**WHAT IS NEEDED**
Copy every record exactly, and keep the pictures out.

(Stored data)
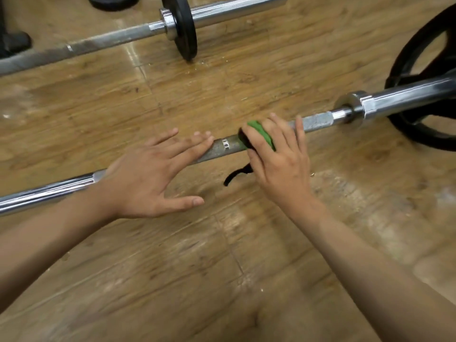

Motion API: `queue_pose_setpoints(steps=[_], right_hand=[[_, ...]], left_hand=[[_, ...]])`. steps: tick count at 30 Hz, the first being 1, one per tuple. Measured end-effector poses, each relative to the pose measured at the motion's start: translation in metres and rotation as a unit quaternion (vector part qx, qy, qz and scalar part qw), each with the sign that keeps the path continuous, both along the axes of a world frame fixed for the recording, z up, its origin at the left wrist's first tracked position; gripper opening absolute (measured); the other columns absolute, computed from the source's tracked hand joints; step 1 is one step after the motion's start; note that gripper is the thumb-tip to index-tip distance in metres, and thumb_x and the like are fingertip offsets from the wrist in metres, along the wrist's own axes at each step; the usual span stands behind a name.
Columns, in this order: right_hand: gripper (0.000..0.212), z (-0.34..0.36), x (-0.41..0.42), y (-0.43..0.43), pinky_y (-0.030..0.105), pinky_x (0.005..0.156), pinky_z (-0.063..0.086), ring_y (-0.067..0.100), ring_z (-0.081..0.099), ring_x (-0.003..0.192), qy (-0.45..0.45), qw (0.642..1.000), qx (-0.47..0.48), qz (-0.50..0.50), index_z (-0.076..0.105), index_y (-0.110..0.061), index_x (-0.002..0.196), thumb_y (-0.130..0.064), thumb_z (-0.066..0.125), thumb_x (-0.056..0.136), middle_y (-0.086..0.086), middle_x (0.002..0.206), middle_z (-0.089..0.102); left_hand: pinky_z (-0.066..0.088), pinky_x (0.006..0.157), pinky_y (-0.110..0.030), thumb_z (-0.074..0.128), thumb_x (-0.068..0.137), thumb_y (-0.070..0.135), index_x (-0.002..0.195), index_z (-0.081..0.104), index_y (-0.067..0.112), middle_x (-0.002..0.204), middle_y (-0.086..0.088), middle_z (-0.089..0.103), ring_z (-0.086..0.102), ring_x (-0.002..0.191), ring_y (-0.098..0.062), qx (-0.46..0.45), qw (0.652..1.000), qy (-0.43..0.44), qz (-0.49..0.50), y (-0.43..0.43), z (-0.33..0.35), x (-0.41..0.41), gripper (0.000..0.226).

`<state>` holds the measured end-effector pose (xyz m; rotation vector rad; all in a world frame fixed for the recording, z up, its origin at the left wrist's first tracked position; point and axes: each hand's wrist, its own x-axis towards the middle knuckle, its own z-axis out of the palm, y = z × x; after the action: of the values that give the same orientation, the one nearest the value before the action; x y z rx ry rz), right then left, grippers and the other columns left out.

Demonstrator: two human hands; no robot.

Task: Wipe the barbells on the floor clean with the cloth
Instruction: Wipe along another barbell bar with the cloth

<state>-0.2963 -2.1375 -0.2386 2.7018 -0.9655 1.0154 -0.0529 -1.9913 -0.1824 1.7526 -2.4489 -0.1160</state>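
Observation:
A steel barbell (222, 148) lies across the wooden floor from lower left to upper right, its shaft dull and knurled in the middle. My right hand (278, 154) presses a green cloth with a black edge (261, 134) onto the shaft, fingers wrapped over cloth and bar. A black strip of the cloth hangs down to the floor below the bar. My left hand (158, 174) rests flat on the shaft just left of the cloth, fingers straight and spread. A second barbell (111, 38) lies further away, parallel to the first.
A large black weight plate (424, 70) sits on the near bar's right sleeve. A smaller black plate (182, 25) stands on the far barbell. Dark equipment bases (14, 43) stand at the top left. Bare wood floor (197, 267) stretches toward me.

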Motion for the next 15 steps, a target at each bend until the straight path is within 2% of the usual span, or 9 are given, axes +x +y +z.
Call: queue_pose_setpoints(steps=[4, 8, 10, 12, 15], right_hand=[[0.038, 0.004, -0.051, -0.011, 0.055, 0.126, 0.018, 0.035, 0.044, 0.145, -0.021, 0.993, 0.057, -0.103, 0.063, -0.013, 0.137, -0.024, 0.047, 0.104, 0.013, 0.143, 0.059], [0.035, 0.019, -0.028, 0.039, 0.053, 0.127, 0.017, 0.036, 0.043, 0.144, -0.085, 0.973, 0.117, -0.181, 0.067, -0.009, 0.129, -0.021, 0.047, 0.102, 0.016, 0.137, 0.061], [0.034, 0.018, -0.008, 0.081, 0.048, 0.128, 0.016, 0.036, 0.046, 0.140, -0.059, 0.987, 0.119, -0.095, 0.068, -0.010, 0.127, -0.022, 0.050, 0.102, 0.017, 0.133, 0.063], [0.031, 0.015, -0.007, 0.109, 0.050, 0.126, 0.019, 0.036, 0.051, 0.136, -0.033, 0.994, 0.102, -0.006, 0.070, -0.013, 0.127, -0.023, 0.054, 0.102, 0.016, 0.128, 0.065], [0.032, 0.013, -0.047, 0.090, 0.054, 0.125, 0.021, 0.032, 0.058, 0.133, 0.039, 0.999, 0.021, 0.015, 0.071, -0.020, 0.129, -0.030, 0.061, 0.100, 0.010, 0.127, 0.068]], left_hand=[[0.019, 0.128, -0.049, 0.027, 0.098, 0.082, 0.167, 0.018, 0.010, 0.174, -0.007, 0.020, 0.022, 0.160, -0.020, -0.008, 1.000, -0.019, -0.014, 0.019, 0.000, -0.017, 0.100], [0.022, 0.127, -0.049, 0.027, 0.097, 0.083, 0.166, 0.021, 0.007, 0.173, -0.012, 0.022, 0.025, 0.159, -0.024, -0.003, 0.999, -0.041, -0.017, 0.039, 0.003, -0.040, 0.103], [0.024, 0.126, -0.045, 0.031, 0.099, 0.078, 0.165, 0.024, 0.007, 0.172, -0.013, 0.024, 0.028, 0.158, -0.025, -0.010, 0.999, -0.047, -0.005, 0.049, 0.000, -0.053, 0.098], [0.024, 0.126, -0.042, 0.034, 0.102, 0.070, 0.165, 0.026, 0.007, 0.171, -0.013, 0.025, 0.030, 0.157, -0.026, -0.018, 0.999, -0.039, 0.011, 0.061, -0.002, -0.066, 0.089], [0.021, 0.127, -0.043, 0.034, 0.105, 0.065, 0.165, 0.024, 0.008, 0.173, -0.011, 0.022, 0.022, 0.160, -0.025, 0.001, 1.000, -0.020, 0.018, 0.077, 0.000, -0.082, 0.084]])
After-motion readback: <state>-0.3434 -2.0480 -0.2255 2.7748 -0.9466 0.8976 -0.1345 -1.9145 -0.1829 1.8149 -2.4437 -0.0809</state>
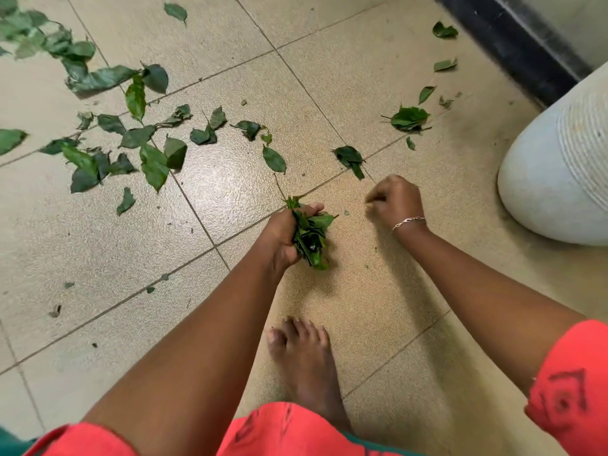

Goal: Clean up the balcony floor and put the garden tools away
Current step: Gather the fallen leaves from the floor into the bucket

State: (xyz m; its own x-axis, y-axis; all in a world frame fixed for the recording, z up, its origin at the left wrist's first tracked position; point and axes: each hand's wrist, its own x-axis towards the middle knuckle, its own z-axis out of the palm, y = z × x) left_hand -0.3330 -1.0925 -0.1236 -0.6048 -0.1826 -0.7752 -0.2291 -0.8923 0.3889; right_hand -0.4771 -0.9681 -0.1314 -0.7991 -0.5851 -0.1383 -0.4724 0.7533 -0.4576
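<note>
Leaves (153, 166) lie scattered over the floor (230, 205), thickest at the left, with a small pile (409, 118) and one leaf (350, 158) further right. We see the left hand (283, 232) wrapped tight round a bunch (311, 235) of gathered leaves, held low over the tiles. We judge it serves as the store so the other hand is free to pick. The right hand (398, 200) hangs just beside the bunch, fingers curled, with a thin pale sliver at the fingertips. We cannot tell whether it pinches anything. A bracelet (408, 221) sits on that wrist. A bare foot (302, 357) stands below the hands, so we take the person to be bending down. The floor is beige textured tile with dark grout, glare near the middle and leaf crumbs here and there. A pale ribbed pot (559, 176) stands at the right edge, near the right hand but apart. A dark strip (513, 37) runs along the wall at top right. We see no garden tools. We judge the cleanup partway, with most leaves left.
</note>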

**EXERCISE OUTPUT**
Motion API: `queue_pose_setpoints(steps=[_], right_hand=[[_, ...]], left_hand=[[_, ...]])`. steps: tick count at 30 Hz, the first being 1, one per tuple. Measured end-effector poses, each relative to the pose measured at the motion's start: translation in metres and rotation as a unit quaternion (vector part qx, qy, qz and scalar part qw), each with the sign that keeps the path continuous, both along the axes of a world frame fixed for the recording, z up, its origin at the left wrist's first tracked position; gripper opening absolute (measured); the other columns absolute, computed from the source's tracked hand joints; step 1 is one step after the motion's start; note that gripper is the thumb-tip to index-tip distance in metres, and thumb_x and the like are fingertip offsets from the wrist in metres, along the wrist's own axes at each step; the usual span stands behind a name.
Columns, in this order: right_hand: gripper (0.000..0.212), z (-0.34..0.36), x (-0.41..0.42), y (-0.43..0.43), pinky_y (-0.030..0.105), pinky_x (0.005..0.156), pinky_z (-0.063..0.086), ring_y (-0.067..0.100), ring_z (-0.081..0.099), ring_x (-0.003..0.192), qy (-0.45..0.45), qw (0.642..1.000), qx (-0.47..0.48), qz (-0.50..0.50), index_z (-0.076..0.105), index_y (-0.110..0.061), index_x (-0.002..0.196), thumb_y (-0.130..0.064), thumb_z (-0.066..0.125), thumb_x (-0.056..0.136), middle_y (-0.086..0.086), middle_x (0.002..0.206), middle_z (-0.089..0.102); left_hand: pinky_z (-0.066..0.088), pinky_x (0.006..0.157), pinky_y (-0.110..0.030), thumb_z (-0.074..0.128), thumb_x (-0.068..0.137), thumb_y (-0.070..0.135), index_x (-0.002..0.195), index_z (-0.081..0.104), index_y (-0.067..0.112), middle_x (-0.002..0.204), middle_y (-0.086..0.088), middle_z (-0.089..0.103), ring_z (-0.086..0.102), ring_x (-0.002..0.191), ring_y (-0.098..0.062), qx (-0.46..0.45), qw (0.652..1.000), qy (-0.43..0.44), qz (-0.49..0.50), y (-0.43..0.43), z (-0.33..0.35), x (-0.41..0.41), gripper (0.000..0.226).

`<state>` holds the measured end-effector pose (xyz m; rotation vector rad; all in a world frame fixed for the recording, z up, its origin at the left wrist's first tracked position; point and axes: each hand's wrist, its own x-axis towards the middle knuckle, its own z-axis out of the palm, y = z × x; after the action: of the values that give the same orientation, the one nearest the value before the action; x y z rx ry rz), right then left, grippers and the other columns left out.

Demonstrator: two human hands; no robot.

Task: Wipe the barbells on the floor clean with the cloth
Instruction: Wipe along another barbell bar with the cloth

<state>-0.2963 -2.1375 -0.2386 2.7018 -0.9655 1.0154 -0.0529 -1.9913 -0.1824 1.7526 -2.4489 -0.1160</state>
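Observation:
A steel barbell (222, 148) lies across the wooden floor from lower left to upper right, its shaft dull and knurled in the middle. My right hand (278, 154) presses a green cloth with a black edge (261, 134) onto the shaft, fingers wrapped over cloth and bar. A black strip of the cloth hangs down to the floor below the bar. My left hand (158, 174) rests flat on the shaft just left of the cloth, fingers straight and spread. A second barbell (111, 38) lies further away, parallel to the first.
A large black weight plate (424, 70) sits on the near bar's right sleeve. A smaller black plate (182, 25) stands on the far barbell. Dark equipment bases (14, 43) stand at the top left. Bare wood floor (197, 267) stretches toward me.
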
Motion for the next 15 steps, a target at each bend until the straight path is within 2% of the usual span, or 9 are given, axes +x +y +z.
Call: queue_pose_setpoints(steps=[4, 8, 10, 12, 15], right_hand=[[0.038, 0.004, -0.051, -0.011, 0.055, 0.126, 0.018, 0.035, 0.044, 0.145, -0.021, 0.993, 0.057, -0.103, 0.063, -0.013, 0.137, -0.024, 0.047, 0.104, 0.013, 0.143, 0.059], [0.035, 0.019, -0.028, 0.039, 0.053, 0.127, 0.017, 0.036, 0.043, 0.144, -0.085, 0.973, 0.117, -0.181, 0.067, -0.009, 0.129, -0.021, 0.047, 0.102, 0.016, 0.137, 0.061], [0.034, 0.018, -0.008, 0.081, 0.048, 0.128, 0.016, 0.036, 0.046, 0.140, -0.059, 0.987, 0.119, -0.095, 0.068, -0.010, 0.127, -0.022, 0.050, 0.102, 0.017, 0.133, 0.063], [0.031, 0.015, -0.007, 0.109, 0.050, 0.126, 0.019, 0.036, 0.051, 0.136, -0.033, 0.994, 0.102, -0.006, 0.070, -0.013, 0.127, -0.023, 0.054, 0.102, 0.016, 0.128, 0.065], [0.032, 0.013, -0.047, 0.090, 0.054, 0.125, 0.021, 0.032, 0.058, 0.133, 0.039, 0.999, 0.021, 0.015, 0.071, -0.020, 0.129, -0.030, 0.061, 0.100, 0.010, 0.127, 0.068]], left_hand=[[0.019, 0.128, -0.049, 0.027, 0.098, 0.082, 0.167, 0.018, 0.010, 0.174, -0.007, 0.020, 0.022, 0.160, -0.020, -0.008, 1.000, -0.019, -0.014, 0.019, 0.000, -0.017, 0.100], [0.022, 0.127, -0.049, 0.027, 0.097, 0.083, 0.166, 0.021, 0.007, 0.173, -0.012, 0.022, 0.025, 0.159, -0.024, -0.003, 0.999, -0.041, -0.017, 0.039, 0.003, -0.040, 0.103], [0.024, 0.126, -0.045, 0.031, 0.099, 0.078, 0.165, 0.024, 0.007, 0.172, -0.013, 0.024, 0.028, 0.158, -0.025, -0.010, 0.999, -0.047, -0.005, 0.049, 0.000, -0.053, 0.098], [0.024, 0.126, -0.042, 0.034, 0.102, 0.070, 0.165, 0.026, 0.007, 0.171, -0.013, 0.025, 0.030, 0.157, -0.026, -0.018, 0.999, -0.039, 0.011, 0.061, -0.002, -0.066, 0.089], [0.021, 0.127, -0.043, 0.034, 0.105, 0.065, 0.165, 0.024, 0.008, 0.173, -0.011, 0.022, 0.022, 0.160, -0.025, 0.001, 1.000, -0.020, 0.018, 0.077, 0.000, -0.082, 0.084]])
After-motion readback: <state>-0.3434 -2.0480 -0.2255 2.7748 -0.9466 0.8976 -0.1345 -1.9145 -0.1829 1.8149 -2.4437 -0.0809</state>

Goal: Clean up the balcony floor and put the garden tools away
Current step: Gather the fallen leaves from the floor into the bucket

State: (xyz m; its own x-axis, y-axis; all in a world frame fixed for the recording, z up, its origin at the left wrist's first tracked position; point and axes: each hand's wrist, its own x-axis towards the middle knuckle, its own z-axis out of the palm, y = z × x) left_hand -0.3330 -1.0925 -0.1236 -0.6048 -0.1826 -0.7752 -0.2291 -0.8923 0.3889; right_hand -0.4771 -0.9681 -0.1314 -0.7991 -0.5851 -0.1383 -0.4724 0.7533 -0.4576
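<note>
Leaves (153, 166) lie scattered over the floor (230, 205), thickest at the left, with a small pile (409, 118) and one leaf (350, 158) further right. We see the left hand (283, 232) wrapped tight round a bunch (311, 235) of gathered leaves, held low over the tiles. We judge it serves as the store so the other hand is free to pick. The right hand (398, 200) hangs just beside the bunch, fingers curled, with a thin pale sliver at the fingertips. We cannot tell whether it pinches anything. A bracelet (408, 221) sits on that wrist. A bare foot (302, 357) stands below the hands, so we take the person to be bending down. The floor is beige textured tile with dark grout, glare near the middle and leaf crumbs here and there. A pale ribbed pot (559, 176) stands at the right edge, near the right hand but apart. A dark strip (513, 37) runs along the wall at top right. We see no garden tools. We judge the cleanup partway, with most leaves left.
</note>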

The exercise is finished.